Topological Sort: Linear Ordering of DAG Vertices
How do I implement topological sort and when to use it?
TL;DR
- Bottom line: Topological sort produces a linear ordering of vertices in a Directed Acyclic Graph (DAG) such that for every edge (u, v), vertex u appears before v -- essential for dependency resolution, build systems, and task scheduling.
- Key tool/command: Kahn's algorithm (BFS with in-degree tracking) or DFS with post-order reversal.
- Watch out for: Applying topological sort to a graph with cycles -- always detect cycles first or use Kahn's algorithm which detects them automatically (sorted count != vertex count).

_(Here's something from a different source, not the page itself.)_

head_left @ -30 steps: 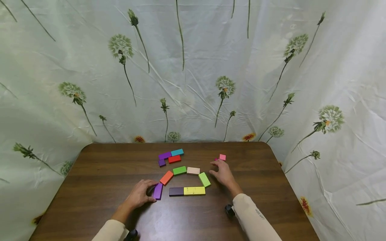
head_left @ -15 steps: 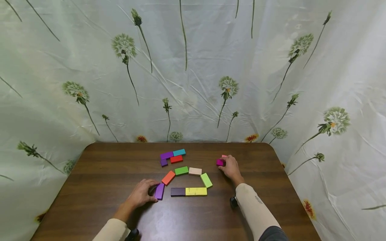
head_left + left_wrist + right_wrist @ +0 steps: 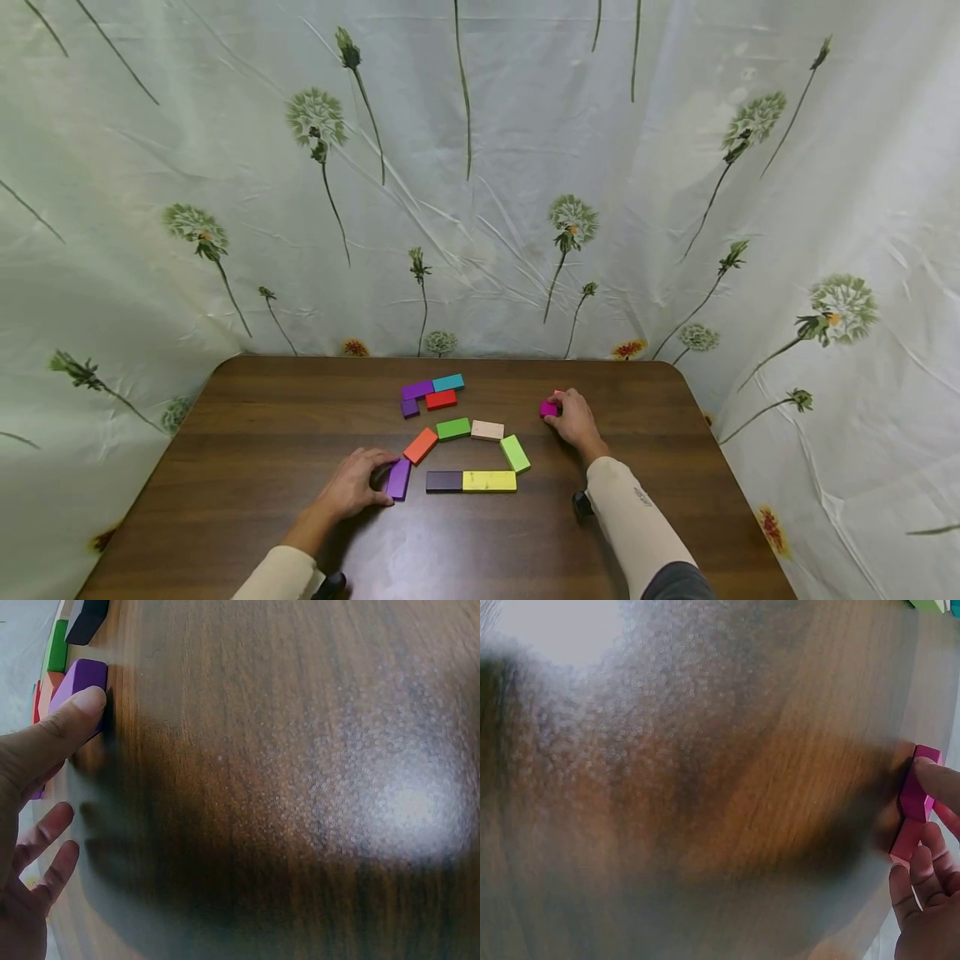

- Works with: Any directed acyclic graph; language-agnostic algorithm (O(V+E) time, O(V) space).
Constraints
- Input graph MUST be a Directed Acyclic Graph (DAG); topological sort is undefined for graphs with cycles
- A DAG may have multiple valid topological orderings; algorithms return one valid ordering unless explicitly enumerating all
- Always run cycle detection before or during topological sort; silently ignoring cycles produces incorrect orderings
- All-orderings enumeration is O(n! * V) worst case; never enumerate on graphs with more than ~20 vertices without pruning
Quick Reference
| Algorithm | Time | Space | Cycle Detection | All Orderings | Approach |
|---|---|---|---|---|---|
| Kahn's (BFS) | O(V+E) | O(V) | Yes (count != V) | No (one ordering) | In-degree queue; remove zero-indegree nodes iteratively |
| DFS-based | O(V+E) | O(V) | Yes (back-edge / color) | No (one ordering) | Post-order traversal, reverse the result |
| DFS + backtracking | O(V! * V) | O(V) | Yes | Yes (all orderings) | Enumerate all valid orderings via backtracking |
| Parallel Kahn's | O(V+E) work, O(D) depth | O(V) | Yes | No | Process all zero-indegree nodes in parallel per level |
| Coffman-Graham | O(V+E) | O(V) | Yes | No | Kahn's variant with lexicographic tie-breaking for scheduling |
Decision Tree
START
├── Is the graph guaranteed to be a DAG (no cycles)?
│ ├── NO → Use Kahn's algorithm (detects cycles when sorted_count != V)
│ └── YES ↓
├── Do you need to identify parallelizable groups (levels)?
│ ├── YES → Use Kahn's algorithm with level tracking
│ └── NO ↓
├── Do you need ALL valid topological orderings?
│ ├── YES → Use DFS + backtracking (only for small graphs, V <= 20)
│ └── NO ↓
├── Is the implementation language naturally recursive?
│ ├── YES → Use DFS-based topological sort (simpler code)
│ └── NO → Use Kahn's algorithm (iterative, no stack overflow risk)
└── DEFAULT → Kahn's algorithm (most versatile, built-in cycle detection)
Step-by-Step Guide
1. Build the adjacency list and compute in-degrees
Create an adjacency list representation and count incoming edges for each vertex. [src3]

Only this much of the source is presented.